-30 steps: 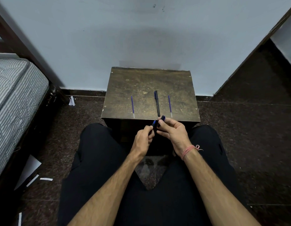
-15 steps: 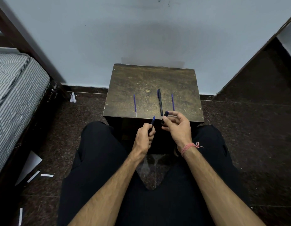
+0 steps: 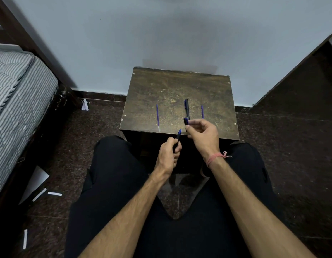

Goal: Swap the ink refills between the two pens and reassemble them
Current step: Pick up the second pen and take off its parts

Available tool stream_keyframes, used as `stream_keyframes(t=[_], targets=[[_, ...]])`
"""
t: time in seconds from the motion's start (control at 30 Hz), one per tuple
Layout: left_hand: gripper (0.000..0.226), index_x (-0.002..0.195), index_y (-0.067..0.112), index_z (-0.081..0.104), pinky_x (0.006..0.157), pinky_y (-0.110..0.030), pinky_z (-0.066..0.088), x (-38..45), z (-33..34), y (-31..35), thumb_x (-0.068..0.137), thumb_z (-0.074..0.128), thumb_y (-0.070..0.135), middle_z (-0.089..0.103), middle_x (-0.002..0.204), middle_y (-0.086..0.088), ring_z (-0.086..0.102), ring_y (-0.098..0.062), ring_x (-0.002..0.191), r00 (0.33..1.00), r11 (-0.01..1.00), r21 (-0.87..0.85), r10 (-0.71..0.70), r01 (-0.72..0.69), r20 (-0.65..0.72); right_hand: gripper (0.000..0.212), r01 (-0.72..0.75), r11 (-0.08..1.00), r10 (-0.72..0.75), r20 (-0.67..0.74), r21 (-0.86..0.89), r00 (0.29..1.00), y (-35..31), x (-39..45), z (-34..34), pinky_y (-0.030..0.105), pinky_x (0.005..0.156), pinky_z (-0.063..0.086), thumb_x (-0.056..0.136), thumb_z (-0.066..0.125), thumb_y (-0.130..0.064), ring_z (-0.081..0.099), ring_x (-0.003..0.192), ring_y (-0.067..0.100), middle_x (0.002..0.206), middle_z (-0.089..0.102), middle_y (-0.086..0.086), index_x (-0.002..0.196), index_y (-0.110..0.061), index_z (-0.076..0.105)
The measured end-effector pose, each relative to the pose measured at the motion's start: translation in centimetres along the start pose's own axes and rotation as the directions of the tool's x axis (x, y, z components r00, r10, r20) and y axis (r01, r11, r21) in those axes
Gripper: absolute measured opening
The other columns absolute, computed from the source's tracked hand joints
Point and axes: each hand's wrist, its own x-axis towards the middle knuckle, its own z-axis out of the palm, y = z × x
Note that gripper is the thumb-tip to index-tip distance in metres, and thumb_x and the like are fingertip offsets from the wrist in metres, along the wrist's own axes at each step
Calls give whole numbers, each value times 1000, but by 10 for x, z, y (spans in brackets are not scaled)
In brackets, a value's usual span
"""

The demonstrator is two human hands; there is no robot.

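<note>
The hands have just drawn apart: the left hand (image 3: 169, 152) grips a pen barrel (image 3: 177, 137), the right hand (image 3: 203, 134) pinches its pulled-off piece (image 3: 185, 121) (likely the cap). 2 refills (image 3: 157, 116) flank another pen (image 3: 187, 108) on the worktop (image 3: 161, 86), so swapping can begin

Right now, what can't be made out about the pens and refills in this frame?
Head view only:
- Pen piece in left hand: lower end hidden by fingers.
- Pen piece in right hand: mostly covered by fingers.
- Right refill: near end behind that hand.
- Refill tips: too small.
</note>
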Motion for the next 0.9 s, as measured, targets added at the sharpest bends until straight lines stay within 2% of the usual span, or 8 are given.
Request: stream_keyframes(t=[0.07, 0.17, 0.3, 0.63, 0.9], targets=[[48, 63, 25, 39, 38, -20, 15, 0, 0, 0, 110, 33, 33, 26, 52, 10, 17, -5, 41, 1000, 1000, -13, -12, 12, 0, 7, 15, 997, -15, -9, -75, 1000, -10, 14, 8, 50, 92, 65, 92, 83, -13, 80, 94, 28, 94, 82, 7, 99, -14, 81], [47, 63, 25, 39, 40, -21, 14, 1, 0, 2, 109, 34, 34, 26, 52, 10, 16, -5, 42, 1000, 1000, -23, -16, 16, -7, 6, 30, 977, -46, -74, -212, 996, -29, 36, 21, 43, 86, 66, 88, 84, -22, 78, 81, 12, 85, 81, -6, 93, -21, 82], [39, 64, 25, 39, 41, -22, 15, 1, -2, 3, 99, 38, 42, 26, 54, 10, 17, -6, 44, 1000, 999, -33, 8, -8, -6, 7, -25, 976, -7, -142, -218, 990, -45, 64, 30, 44, 87, 67, 83, 84, -22, 81, 82, 17, 82, 82, -3, 90, -20, 84], [37, 61, 26, 41, 41, -23, 15, 10, 0, 2, 91, 42, 48, 26, 54, 9, 18, -7, 45, 1000, 999, -51, -9, 9, 4, 12, 5, 894, -56, -100, -448, 993, -40, 89, 50, 34, 87, 66, 80, 87, -23, 79, 79, 9, 73, 79, -9, 75, -27, 77], [37, 57, 27, 43, 41, -21, 15, 11, 0, 1, 89, 43, 47, 27, 52, 11, 19, -4, 44, 1000, 997, -79, -5, 5, 4, 11, 47, 847, -101, -73, -530, 992, -39, 95, 57, 31, 92, 62, 84, 91, -30, 79, 85, 11, 76, 80, -4, 85, -23, 83]])
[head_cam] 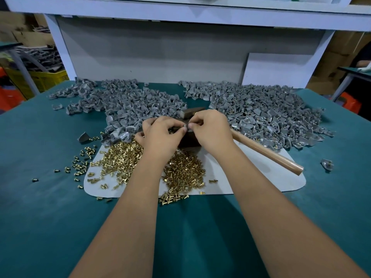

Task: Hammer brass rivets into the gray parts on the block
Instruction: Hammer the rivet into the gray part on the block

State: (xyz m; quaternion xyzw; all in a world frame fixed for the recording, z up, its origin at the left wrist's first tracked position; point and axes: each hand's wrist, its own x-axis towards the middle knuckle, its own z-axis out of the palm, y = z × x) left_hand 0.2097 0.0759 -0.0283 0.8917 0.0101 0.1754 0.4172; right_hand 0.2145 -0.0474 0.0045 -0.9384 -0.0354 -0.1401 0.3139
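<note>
1. Light is even and fairly bright, falling from above onto the green table [50, 207].
2. Soft shadows sit under the forearms at lower centre.
3. The brass rivets [120, 159] glint with small highlights.
4. Wide-angle distortion bends the white shelf [180, 15] and table edges toward the corners.
5. The upper left and right background is dim and slightly soft.

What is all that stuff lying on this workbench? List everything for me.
Gray parts: too many to count, gray, two heaps across the far side.
Brass rivets: hundreds, gold, near pile on the mat.
Mat: one, white, centre.
Hammer: one, wooden handle, lying right of the hands.
Block: one, dark, under the hands.
Table: one, teal cover.
Left hand: pinching a small piece over the block.
Right hand: pinching there too.
</note>
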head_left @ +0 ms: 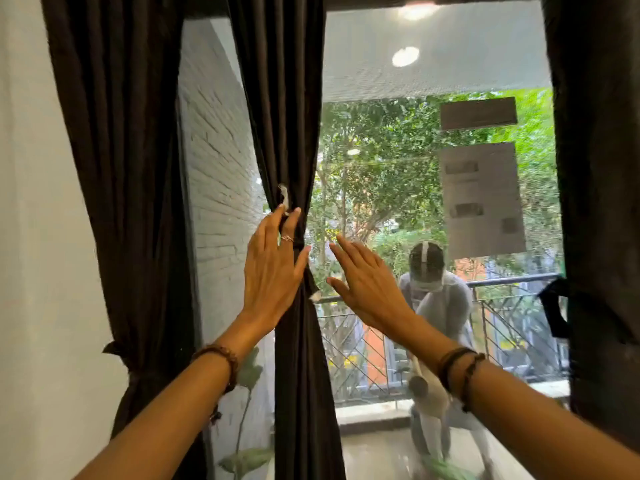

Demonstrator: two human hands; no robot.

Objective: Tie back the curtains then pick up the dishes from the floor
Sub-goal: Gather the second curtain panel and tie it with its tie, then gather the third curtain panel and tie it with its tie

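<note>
The middle curtain [294, 133] is touched by the flat left hand [273, 268]; the right hand [367, 282] is released beside it, before the window [433, 185].

Daylight floods through the window [398, 168] ahead of me; ceiling lamps glare in the glass at twelve o'clock. Curtains [284, 133] stay dark, edges bow, reflections look hazy.

I see a white brick wall [218, 174] left of the fingers, green trees [381, 161] beyond them, a balcony railing [363, 344] below.
</note>
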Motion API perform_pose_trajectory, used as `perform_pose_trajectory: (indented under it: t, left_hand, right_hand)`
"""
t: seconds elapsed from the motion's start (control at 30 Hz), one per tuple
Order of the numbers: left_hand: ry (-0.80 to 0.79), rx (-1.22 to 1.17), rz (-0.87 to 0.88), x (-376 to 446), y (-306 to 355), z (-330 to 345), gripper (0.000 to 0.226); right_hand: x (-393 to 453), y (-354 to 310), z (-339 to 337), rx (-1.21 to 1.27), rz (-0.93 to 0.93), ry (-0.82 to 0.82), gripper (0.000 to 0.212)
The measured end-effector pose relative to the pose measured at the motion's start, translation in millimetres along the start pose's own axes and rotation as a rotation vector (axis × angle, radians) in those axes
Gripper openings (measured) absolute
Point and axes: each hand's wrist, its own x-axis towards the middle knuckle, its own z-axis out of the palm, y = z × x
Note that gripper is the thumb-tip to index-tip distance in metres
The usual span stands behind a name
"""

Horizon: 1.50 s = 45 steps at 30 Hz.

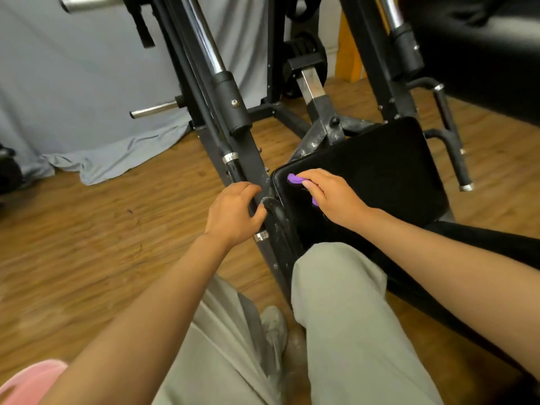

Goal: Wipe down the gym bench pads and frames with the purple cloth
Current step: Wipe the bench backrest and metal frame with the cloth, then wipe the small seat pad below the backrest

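A black seat pad (377, 168) of the gym machine lies ahead of my knee. My right hand (333, 197) holds the bunched purple cloth (295, 179) against the pad's near left corner; only small bits of cloth show past the fingers. My left hand (233, 213) grips a black handle bar on the dark metal frame (248, 153) just left of the pad. A second black pad (479, 54) sits at the upper right.
Chrome guide rods (204, 39) and black sleeves slant up from the frame. A side handle (455, 153) sticks out right of the pad. A grey sheet (73, 97) hangs at the left and pools on the wooden floor (102, 229). My legs and a shoe (273, 325) are below.
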Motion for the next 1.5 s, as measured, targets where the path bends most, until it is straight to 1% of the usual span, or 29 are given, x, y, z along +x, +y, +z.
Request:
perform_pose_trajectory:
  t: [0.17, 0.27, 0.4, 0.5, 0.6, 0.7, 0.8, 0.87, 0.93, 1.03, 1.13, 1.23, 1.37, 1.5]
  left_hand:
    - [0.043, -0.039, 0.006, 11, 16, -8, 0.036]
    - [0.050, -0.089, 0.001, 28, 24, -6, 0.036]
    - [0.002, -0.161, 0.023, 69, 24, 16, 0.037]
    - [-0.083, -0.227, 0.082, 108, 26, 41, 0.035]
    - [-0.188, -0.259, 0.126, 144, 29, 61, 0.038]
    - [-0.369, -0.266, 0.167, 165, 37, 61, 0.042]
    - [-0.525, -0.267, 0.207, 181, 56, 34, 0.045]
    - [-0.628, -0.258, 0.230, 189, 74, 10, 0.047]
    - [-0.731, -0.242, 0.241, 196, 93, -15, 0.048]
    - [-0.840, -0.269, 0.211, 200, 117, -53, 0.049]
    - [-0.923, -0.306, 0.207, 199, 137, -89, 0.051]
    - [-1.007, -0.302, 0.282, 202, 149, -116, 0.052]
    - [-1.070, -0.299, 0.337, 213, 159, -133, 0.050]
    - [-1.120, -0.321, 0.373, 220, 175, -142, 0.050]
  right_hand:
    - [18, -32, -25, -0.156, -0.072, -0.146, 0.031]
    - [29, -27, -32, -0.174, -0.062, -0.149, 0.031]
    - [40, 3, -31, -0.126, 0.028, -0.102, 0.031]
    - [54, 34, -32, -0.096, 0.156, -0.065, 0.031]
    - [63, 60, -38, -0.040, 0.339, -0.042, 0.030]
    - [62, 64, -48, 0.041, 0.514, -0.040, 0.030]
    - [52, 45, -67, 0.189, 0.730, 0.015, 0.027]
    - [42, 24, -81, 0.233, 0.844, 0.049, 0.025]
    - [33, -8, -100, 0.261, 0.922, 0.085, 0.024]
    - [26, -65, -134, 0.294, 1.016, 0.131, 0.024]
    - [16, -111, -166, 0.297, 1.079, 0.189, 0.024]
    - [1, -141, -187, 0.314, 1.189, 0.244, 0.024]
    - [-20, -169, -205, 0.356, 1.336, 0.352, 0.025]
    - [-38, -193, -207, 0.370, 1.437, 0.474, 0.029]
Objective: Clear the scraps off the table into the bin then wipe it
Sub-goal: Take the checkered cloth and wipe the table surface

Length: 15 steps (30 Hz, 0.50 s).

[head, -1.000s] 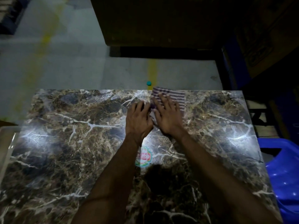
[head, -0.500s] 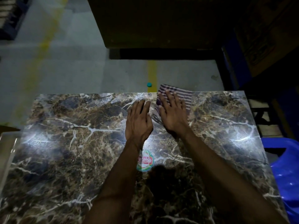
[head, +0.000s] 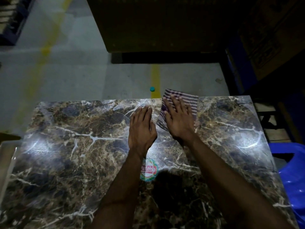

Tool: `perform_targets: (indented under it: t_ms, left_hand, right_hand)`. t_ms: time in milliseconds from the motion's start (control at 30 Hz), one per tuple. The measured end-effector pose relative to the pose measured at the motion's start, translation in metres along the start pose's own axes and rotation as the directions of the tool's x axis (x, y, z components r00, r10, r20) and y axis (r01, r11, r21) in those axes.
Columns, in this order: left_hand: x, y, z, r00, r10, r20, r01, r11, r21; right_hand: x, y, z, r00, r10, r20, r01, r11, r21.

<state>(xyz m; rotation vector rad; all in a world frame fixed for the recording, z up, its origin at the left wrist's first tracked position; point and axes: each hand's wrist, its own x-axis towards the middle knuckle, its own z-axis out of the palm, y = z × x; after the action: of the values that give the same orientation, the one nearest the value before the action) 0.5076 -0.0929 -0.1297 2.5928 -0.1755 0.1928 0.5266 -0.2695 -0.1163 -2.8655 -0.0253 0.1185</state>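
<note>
A dark marble-patterned table [head: 66,146] fills the lower view. A striped purple-and-white cloth [head: 192,103] lies at its far edge, slightly overhanging it. My right hand [head: 178,119] presses flat on the cloth, fingers spread. My left hand [head: 142,128] rests flat on the bare tabletop just left of the cloth, holding nothing. No scraps show on the table. A blue plastic bin [head: 292,177] stands at the table's right side.
A round sticker [head: 149,170] sits mid-table between my forearms. A small teal cap [head: 152,88] lies on the grey floor beyond the far edge. Dark boxes and a blue rack stand behind and to the right. A pale surface [head: 6,156] adjoins the left edge.
My right hand has pushed the cloth away and to the right, up to the far edge. My left hand has stayed nearly in place beside it.
</note>
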Motion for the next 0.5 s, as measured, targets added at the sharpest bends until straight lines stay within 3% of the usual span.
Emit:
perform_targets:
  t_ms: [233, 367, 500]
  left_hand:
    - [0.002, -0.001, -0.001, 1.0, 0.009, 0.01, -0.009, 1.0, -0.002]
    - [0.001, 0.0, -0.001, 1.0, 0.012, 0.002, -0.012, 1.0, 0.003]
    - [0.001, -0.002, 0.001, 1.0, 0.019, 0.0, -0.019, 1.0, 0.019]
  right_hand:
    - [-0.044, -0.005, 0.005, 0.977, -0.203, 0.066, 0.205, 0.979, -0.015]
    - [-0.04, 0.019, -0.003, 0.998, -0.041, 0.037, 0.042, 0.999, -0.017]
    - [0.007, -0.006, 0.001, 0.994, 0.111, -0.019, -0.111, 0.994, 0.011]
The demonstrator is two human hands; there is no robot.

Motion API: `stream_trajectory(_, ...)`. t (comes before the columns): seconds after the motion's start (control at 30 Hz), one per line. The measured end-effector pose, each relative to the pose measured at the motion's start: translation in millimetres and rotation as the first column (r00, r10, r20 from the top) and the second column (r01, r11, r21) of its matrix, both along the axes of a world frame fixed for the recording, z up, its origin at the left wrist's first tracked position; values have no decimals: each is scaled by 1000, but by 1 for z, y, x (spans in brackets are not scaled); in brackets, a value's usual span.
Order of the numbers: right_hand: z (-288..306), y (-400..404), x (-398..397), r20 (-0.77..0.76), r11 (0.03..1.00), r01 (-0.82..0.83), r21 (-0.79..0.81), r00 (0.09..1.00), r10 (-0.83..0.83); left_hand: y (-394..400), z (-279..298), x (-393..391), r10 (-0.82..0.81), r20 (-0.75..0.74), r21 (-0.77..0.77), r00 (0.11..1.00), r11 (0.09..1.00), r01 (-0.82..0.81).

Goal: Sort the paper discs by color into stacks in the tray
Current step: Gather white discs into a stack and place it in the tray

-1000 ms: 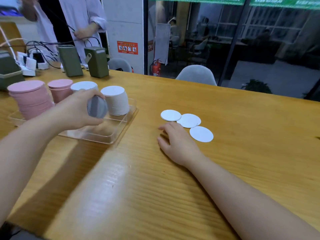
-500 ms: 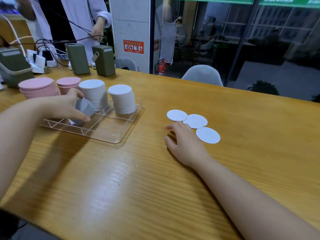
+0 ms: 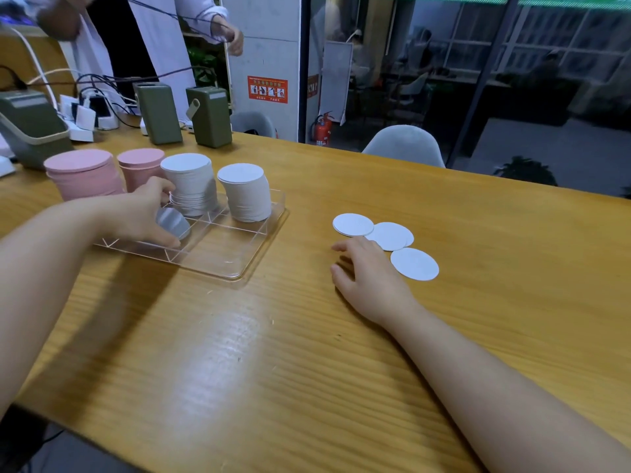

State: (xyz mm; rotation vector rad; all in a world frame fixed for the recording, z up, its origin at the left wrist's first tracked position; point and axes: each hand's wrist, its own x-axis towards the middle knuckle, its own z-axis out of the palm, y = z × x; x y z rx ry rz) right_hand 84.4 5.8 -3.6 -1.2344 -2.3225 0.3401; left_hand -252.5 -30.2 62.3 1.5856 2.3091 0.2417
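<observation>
A clear plastic tray (image 3: 239, 264) with dividers sits on the wooden table. In its back row stand two pink disc stacks (image 3: 82, 175) (image 3: 140, 167) and two white disc stacks (image 3: 191, 186) (image 3: 247, 192). My left hand (image 3: 143, 216) grips a small bunch of white discs (image 3: 172, 223), tilted, low over a front compartment of the tray. To the right of the tray, three loose white discs (image 3: 353, 224) (image 3: 392, 235) (image 3: 415, 264) lie on the table. My right hand (image 3: 370, 278) rests flat on the table just in front of them, fingertips at their edge.
Green boxes (image 3: 208, 114) (image 3: 158, 110), chargers and cables crowd the table's back left. A person in a white coat (image 3: 164, 39) stands behind it. A grey chair (image 3: 404, 146) is at the far edge.
My left hand has carried the bunch of discs from in front of the white stacks leftward and down into a front compartment of the tray. My right hand stays in place.
</observation>
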Motion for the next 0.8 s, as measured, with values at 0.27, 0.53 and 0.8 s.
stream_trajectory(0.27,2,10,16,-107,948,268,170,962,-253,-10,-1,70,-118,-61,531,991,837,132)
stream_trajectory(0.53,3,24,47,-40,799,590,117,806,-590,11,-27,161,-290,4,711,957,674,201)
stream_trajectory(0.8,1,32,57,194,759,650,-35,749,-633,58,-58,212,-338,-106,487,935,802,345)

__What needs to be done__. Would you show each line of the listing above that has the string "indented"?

__Result of the exercise__.
Motion API perform_pose_trajectory, used as `perform_pose_trajectory: (indented under it: t, left_hand, right_hand)`
Tool: `perform_targets: (indented under it: t_ms, left_hand, right_hand)`. t_ms: time in milliseconds from the motion's start (control at 30 Hz), one per tuple. The measured end-effector pose relative to the pose measured at the motion's start, translation in metres along the start pose's own axes and rotation as the directions of the tool's x axis (x, y, z components r00, r10, r20) and y axis (r01, r11, r21) in those axes.

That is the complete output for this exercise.